Em janeiro, a taxa Selic estava 13,75% ao ano. Hoje, está em 9,25% ao ano, o menor patamar da história.
De acordo com o BC, os efeitos mais fortes sobre a atividade econômica ocorrerão no próximo semestre e, em relação aos preços, por volta do final deste ano e início de 2010.
Segundo Mesquita, anteriormente, a defasagem entre a queda dos juros e seus efeitos era menor. Mas isso mudou com o alongamento de prazos e contratos motivado pela estabilização econômica.

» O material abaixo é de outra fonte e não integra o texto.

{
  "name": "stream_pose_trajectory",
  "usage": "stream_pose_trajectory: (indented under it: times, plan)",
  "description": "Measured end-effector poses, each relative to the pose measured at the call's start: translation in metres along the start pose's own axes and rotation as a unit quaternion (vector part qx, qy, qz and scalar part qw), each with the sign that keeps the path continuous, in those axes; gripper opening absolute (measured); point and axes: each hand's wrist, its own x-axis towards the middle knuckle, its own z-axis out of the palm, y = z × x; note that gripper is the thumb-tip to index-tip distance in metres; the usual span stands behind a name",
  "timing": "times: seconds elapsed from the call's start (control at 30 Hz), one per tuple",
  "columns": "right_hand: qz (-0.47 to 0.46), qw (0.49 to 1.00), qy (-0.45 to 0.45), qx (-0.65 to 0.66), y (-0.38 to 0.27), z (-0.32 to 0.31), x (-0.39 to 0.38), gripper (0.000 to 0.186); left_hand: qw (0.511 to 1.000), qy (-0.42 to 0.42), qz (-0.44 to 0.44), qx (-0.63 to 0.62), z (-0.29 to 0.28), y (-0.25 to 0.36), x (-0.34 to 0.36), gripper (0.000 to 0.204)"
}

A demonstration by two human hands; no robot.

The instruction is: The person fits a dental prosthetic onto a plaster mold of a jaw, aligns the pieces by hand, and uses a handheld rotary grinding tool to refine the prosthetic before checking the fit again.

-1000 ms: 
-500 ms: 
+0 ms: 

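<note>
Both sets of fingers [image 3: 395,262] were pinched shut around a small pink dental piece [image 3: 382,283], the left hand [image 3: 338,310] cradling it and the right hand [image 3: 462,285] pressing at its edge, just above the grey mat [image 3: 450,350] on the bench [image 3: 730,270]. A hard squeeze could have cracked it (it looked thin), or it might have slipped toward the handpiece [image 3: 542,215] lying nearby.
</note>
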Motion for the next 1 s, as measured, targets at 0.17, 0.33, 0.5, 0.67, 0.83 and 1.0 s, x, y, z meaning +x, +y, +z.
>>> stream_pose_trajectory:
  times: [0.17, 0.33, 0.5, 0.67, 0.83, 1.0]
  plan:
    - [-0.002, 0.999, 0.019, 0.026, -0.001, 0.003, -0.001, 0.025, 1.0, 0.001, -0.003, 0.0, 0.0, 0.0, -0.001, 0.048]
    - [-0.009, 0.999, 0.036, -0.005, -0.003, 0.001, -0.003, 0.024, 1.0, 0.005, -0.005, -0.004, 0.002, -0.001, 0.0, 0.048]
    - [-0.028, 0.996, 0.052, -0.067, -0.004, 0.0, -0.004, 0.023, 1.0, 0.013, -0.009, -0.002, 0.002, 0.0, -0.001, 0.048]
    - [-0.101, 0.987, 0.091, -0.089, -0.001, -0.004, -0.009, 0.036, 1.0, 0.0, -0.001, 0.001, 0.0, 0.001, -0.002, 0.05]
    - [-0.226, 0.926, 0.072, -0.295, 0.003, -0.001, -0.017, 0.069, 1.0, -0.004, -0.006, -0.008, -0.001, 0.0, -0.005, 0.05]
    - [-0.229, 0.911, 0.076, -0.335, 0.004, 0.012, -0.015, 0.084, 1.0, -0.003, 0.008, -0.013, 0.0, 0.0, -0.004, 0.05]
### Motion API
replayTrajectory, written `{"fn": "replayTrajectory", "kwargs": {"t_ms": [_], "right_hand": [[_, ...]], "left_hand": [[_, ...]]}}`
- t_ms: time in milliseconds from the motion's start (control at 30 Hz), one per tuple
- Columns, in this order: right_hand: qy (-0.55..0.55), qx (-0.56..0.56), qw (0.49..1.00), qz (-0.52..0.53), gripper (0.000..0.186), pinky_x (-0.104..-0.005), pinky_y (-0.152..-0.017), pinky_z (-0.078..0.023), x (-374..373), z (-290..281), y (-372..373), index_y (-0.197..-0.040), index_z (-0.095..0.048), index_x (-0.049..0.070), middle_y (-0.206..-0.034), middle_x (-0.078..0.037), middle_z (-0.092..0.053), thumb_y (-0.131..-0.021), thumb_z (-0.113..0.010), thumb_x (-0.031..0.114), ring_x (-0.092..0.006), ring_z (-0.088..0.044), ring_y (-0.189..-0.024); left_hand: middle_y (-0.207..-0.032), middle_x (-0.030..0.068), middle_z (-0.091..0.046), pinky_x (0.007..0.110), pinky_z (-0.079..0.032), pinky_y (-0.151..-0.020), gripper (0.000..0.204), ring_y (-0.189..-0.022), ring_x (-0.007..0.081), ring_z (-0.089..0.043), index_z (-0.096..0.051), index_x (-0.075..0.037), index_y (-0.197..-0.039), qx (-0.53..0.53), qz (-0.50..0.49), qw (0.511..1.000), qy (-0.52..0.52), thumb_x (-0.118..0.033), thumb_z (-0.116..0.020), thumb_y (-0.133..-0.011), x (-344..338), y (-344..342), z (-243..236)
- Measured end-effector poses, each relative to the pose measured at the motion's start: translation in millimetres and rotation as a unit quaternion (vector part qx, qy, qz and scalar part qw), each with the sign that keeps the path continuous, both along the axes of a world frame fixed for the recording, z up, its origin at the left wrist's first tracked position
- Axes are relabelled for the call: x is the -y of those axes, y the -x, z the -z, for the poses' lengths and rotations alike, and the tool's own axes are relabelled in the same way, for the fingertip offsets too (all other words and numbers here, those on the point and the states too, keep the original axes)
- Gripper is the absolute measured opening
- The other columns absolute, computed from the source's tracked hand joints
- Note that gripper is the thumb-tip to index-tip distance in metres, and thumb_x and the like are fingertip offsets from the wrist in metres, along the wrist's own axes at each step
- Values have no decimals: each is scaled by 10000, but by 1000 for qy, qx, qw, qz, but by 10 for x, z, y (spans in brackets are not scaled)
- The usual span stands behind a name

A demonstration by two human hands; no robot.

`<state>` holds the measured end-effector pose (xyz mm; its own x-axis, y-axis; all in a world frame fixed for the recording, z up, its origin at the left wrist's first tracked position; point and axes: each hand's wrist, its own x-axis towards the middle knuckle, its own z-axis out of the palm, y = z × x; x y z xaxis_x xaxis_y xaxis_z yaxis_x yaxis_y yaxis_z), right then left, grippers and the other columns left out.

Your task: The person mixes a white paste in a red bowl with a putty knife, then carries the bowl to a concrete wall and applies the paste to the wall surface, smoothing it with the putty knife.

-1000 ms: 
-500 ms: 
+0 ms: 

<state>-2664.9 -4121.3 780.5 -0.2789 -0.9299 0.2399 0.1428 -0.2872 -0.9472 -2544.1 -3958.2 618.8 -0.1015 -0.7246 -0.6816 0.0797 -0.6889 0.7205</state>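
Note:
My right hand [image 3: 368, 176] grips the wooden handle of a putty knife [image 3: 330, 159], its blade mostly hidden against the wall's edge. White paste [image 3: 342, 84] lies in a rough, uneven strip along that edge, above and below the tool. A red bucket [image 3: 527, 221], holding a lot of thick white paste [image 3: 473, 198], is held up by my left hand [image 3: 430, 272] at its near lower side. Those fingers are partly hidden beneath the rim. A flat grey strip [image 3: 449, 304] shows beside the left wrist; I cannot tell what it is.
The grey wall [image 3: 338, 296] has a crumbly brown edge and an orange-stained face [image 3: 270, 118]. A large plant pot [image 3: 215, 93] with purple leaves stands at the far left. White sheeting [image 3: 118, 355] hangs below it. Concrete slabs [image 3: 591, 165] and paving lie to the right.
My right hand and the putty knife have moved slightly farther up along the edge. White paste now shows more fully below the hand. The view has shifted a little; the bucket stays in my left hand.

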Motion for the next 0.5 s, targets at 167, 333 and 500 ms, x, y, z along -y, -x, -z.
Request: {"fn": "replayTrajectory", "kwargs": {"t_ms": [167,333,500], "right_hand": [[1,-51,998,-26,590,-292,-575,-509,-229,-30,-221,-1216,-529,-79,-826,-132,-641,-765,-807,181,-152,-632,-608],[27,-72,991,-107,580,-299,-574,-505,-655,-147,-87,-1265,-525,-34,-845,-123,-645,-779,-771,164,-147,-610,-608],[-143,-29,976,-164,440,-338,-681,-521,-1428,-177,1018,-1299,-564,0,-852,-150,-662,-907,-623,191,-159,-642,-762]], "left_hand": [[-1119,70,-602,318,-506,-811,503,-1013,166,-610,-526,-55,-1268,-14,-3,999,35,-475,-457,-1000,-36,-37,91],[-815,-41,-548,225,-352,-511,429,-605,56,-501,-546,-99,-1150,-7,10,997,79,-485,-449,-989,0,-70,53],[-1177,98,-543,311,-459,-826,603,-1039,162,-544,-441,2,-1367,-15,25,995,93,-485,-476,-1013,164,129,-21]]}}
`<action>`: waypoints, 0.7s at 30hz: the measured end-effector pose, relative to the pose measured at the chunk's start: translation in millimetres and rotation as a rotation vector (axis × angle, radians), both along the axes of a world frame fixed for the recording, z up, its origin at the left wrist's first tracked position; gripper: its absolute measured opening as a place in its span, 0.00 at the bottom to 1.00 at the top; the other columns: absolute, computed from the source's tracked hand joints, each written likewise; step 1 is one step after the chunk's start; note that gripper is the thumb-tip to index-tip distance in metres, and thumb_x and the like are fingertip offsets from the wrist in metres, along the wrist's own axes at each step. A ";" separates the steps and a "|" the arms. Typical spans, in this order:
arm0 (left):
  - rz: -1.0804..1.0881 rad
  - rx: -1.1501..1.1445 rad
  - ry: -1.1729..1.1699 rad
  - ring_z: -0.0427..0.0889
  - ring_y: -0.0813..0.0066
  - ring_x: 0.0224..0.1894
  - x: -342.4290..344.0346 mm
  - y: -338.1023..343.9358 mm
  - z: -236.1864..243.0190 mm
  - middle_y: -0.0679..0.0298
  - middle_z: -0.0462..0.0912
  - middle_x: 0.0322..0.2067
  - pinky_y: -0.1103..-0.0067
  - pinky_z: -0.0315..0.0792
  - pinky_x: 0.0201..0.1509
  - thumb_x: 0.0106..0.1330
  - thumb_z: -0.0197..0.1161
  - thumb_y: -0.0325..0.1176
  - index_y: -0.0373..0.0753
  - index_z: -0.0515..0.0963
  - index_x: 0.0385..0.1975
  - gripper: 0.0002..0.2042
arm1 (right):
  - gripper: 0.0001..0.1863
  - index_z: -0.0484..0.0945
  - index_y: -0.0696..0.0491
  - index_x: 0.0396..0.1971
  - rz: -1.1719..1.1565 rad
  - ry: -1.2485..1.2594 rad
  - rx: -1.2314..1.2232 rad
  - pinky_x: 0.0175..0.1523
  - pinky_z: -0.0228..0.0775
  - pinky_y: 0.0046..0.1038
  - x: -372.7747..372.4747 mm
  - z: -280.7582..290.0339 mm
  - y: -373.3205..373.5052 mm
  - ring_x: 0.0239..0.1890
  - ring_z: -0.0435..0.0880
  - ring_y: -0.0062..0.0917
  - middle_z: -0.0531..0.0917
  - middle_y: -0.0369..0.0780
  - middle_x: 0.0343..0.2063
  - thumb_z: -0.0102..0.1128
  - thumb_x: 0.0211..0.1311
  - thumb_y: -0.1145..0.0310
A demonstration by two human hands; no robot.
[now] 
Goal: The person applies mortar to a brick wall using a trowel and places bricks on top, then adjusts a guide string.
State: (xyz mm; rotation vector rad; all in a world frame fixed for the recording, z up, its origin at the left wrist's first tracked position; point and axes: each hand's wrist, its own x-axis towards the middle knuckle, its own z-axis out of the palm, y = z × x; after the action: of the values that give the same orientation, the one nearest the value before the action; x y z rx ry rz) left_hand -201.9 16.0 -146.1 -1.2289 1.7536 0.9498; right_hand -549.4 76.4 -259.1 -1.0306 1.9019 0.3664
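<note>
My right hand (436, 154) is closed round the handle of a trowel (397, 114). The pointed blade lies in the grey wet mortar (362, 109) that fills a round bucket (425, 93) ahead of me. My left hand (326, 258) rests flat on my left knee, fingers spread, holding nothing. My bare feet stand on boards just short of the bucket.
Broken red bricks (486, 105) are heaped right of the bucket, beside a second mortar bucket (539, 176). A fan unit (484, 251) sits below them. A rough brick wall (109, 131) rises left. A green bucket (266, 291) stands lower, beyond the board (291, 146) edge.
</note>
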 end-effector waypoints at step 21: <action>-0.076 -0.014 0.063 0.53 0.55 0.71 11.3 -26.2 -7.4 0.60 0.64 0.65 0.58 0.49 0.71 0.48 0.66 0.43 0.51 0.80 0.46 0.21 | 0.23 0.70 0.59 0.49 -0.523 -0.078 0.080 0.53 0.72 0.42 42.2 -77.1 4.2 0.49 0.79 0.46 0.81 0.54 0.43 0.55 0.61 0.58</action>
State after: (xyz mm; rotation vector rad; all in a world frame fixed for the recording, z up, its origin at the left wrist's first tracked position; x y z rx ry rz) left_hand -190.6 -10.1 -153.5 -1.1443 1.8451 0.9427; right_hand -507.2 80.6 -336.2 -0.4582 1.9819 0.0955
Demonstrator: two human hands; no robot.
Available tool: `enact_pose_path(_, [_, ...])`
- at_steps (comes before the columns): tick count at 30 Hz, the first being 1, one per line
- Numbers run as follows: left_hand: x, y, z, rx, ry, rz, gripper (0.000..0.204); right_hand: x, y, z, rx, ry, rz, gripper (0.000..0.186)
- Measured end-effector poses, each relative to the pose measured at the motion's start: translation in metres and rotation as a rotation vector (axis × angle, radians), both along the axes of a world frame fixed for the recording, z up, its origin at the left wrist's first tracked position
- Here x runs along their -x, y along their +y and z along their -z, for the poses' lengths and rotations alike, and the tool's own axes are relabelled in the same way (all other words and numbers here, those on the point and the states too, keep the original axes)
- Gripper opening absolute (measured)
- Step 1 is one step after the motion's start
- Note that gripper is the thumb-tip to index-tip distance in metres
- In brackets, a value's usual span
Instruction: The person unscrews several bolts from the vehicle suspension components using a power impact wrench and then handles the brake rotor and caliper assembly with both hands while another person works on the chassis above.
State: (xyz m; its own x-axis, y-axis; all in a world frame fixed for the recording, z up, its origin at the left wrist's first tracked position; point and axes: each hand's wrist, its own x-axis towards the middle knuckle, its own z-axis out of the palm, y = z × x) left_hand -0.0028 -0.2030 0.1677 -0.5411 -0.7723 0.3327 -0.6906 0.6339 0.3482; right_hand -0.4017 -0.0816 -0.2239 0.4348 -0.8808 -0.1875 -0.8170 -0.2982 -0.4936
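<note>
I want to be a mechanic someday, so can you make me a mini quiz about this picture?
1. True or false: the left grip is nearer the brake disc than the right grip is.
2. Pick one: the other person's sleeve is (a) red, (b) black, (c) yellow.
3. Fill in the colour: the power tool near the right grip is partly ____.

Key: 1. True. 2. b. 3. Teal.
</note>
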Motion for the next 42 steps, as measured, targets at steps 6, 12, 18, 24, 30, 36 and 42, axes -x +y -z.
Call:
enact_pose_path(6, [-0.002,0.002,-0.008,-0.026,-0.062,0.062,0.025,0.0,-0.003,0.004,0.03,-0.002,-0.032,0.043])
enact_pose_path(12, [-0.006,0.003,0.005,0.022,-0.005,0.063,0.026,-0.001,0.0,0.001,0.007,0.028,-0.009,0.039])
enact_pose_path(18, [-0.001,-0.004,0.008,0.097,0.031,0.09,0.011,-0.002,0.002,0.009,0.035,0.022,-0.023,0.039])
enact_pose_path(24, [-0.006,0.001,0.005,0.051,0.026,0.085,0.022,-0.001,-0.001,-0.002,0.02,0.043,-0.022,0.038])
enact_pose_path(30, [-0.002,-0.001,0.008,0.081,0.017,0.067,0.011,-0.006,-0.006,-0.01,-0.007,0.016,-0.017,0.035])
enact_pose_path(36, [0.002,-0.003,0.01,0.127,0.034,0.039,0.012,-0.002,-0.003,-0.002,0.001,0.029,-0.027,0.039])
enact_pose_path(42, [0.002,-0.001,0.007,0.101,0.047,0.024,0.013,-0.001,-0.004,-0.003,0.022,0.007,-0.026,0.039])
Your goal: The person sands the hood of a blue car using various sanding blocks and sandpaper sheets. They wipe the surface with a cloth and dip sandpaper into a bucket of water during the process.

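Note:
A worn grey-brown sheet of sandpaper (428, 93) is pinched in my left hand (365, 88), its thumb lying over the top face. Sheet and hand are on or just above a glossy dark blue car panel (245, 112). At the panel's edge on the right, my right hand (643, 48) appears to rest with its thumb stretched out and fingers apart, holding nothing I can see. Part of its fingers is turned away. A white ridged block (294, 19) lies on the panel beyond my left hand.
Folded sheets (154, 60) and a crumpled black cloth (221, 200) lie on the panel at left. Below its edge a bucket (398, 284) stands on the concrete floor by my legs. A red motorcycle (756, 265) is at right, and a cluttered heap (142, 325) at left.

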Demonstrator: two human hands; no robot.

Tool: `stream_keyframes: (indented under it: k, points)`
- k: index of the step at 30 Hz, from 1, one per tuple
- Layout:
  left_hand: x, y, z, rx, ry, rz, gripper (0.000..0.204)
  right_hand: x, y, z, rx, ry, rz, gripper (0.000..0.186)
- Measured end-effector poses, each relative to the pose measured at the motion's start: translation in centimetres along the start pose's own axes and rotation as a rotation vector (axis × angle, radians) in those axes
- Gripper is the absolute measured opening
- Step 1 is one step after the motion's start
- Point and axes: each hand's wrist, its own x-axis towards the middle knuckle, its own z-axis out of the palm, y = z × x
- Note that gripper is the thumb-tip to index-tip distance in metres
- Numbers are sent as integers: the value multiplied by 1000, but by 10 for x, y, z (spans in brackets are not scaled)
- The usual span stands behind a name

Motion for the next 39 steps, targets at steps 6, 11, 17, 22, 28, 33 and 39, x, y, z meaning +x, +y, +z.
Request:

"A nossa estimativa para defasagem aumentou. Houve um alongamento do prazo médio dos contratos vigentes na economia, devido a uma maior estabilidade econômica', disse o diretor do BC, durante a apresentação do Relatório Trimestral de Inflação.
PIB
O BC revisou a projeção de crescimento da economia em 2009 de 1,2% para 0,8%, segundo o relatório. O número está próximo da estimativa do Ministério da Fazenda, que em março reduziu a previsão de crescimento da economia de 2% para 1%.
De acordo com o BC, a redução na previsão de crescimento reflete uma expectativa de impactos maiores da crise econômica na indústria. A instituição estima uma queda de 2,2% no PIB do setor. A previsão anterior era de um aumento de 0,1%.
O BC também revisou as projeções para outros setores: agropecuária (de -0,1% para -0,8%); construção civil (+2,7% para -0,5%); e serviços (de +1,7% para +2,1%).